The rest of this paper is organized as follows. First in Section 2 we present a brief overview of Tableau and data blending. Then in Section 3 we discuss the use-case scenarios and underlying principles that drove the design of our data blending architecture. Section 4 describes our overall approach to data blending. Section 5 covers related work. Finally, in Section 6, we discuss interesting research directions, and in Section 7 we conclude.
2. BACKGROUND
In this section we describe Tableau and data blending at a high-level. To make the concepts more concrete, we discuss a simple example that blends data from three data sources to produce a compelling visualization.
2.1 Tableau Overview
Tableau is a data visualization tool that sits between the end-user and the database and allows the user to create visualizations by dragging and dropping fields from their datasets onto a visual canvas. In response to these actions, Tableau generates formal VizQL (Visual Query Language)statements to build the requested visualization. VizQL is a structured query language with support for rendering graphics. Each VizQL statement is compiled into the SQL or MDX queries necessary to generate the data for the visualization.

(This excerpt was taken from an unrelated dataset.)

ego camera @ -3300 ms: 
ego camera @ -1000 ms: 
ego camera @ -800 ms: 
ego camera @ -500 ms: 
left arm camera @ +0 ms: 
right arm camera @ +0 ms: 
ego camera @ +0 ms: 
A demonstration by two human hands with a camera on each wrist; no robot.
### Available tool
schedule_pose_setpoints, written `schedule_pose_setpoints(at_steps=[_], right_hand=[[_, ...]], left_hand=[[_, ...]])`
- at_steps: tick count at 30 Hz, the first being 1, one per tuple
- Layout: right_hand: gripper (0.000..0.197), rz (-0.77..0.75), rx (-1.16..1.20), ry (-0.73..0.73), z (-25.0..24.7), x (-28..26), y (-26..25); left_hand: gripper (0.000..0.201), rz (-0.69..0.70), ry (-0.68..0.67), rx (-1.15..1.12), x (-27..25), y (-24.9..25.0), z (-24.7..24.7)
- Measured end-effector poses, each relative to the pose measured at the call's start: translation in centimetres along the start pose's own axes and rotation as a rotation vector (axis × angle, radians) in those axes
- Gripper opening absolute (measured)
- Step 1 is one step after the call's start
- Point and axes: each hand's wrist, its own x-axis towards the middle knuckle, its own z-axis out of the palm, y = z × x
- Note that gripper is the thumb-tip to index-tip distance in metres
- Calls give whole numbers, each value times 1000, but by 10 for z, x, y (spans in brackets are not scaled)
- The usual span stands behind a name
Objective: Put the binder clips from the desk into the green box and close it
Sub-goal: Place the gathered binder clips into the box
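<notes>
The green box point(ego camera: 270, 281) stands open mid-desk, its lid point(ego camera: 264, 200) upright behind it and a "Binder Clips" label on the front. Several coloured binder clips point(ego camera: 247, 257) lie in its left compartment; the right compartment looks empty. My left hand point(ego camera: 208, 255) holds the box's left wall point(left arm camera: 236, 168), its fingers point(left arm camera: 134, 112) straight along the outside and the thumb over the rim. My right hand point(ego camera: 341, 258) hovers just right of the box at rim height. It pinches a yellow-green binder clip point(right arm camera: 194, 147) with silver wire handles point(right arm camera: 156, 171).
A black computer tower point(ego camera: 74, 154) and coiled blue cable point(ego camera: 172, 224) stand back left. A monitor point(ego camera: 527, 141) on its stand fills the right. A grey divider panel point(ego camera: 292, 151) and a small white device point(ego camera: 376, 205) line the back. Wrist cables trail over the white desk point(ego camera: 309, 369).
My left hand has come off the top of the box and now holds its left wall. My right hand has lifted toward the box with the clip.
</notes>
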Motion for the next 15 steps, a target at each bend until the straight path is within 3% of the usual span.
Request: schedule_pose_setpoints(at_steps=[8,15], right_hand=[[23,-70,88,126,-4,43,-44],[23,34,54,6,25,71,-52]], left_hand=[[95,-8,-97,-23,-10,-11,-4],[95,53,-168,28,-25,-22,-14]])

2.2 Blending Data Overview
The data blending feature, released in Tableau 6.0, allows an end-user to dynamically combine and visualize data from multiple heterogeneous sources without any upfront integration effort. A user authors a visualization starting with a single data source – known as the primary – which establishes the context for subsequent blending operations in that visualization. Data blending begins when the user drags in fields from a different data source, known as a secondary data source. Blending happens automatically, and only requires user intervention to resolve conflicts. Thus the user can continue modifying the visualization, including bringing in additional secondary data sources, drilling down to finer-grained details, etc., without disrupting their analytical flow. The novelty of this approach is that the entire architecture supporting the task of integration is created at runtime and adapts to the evolving queries in typical analytical workflows.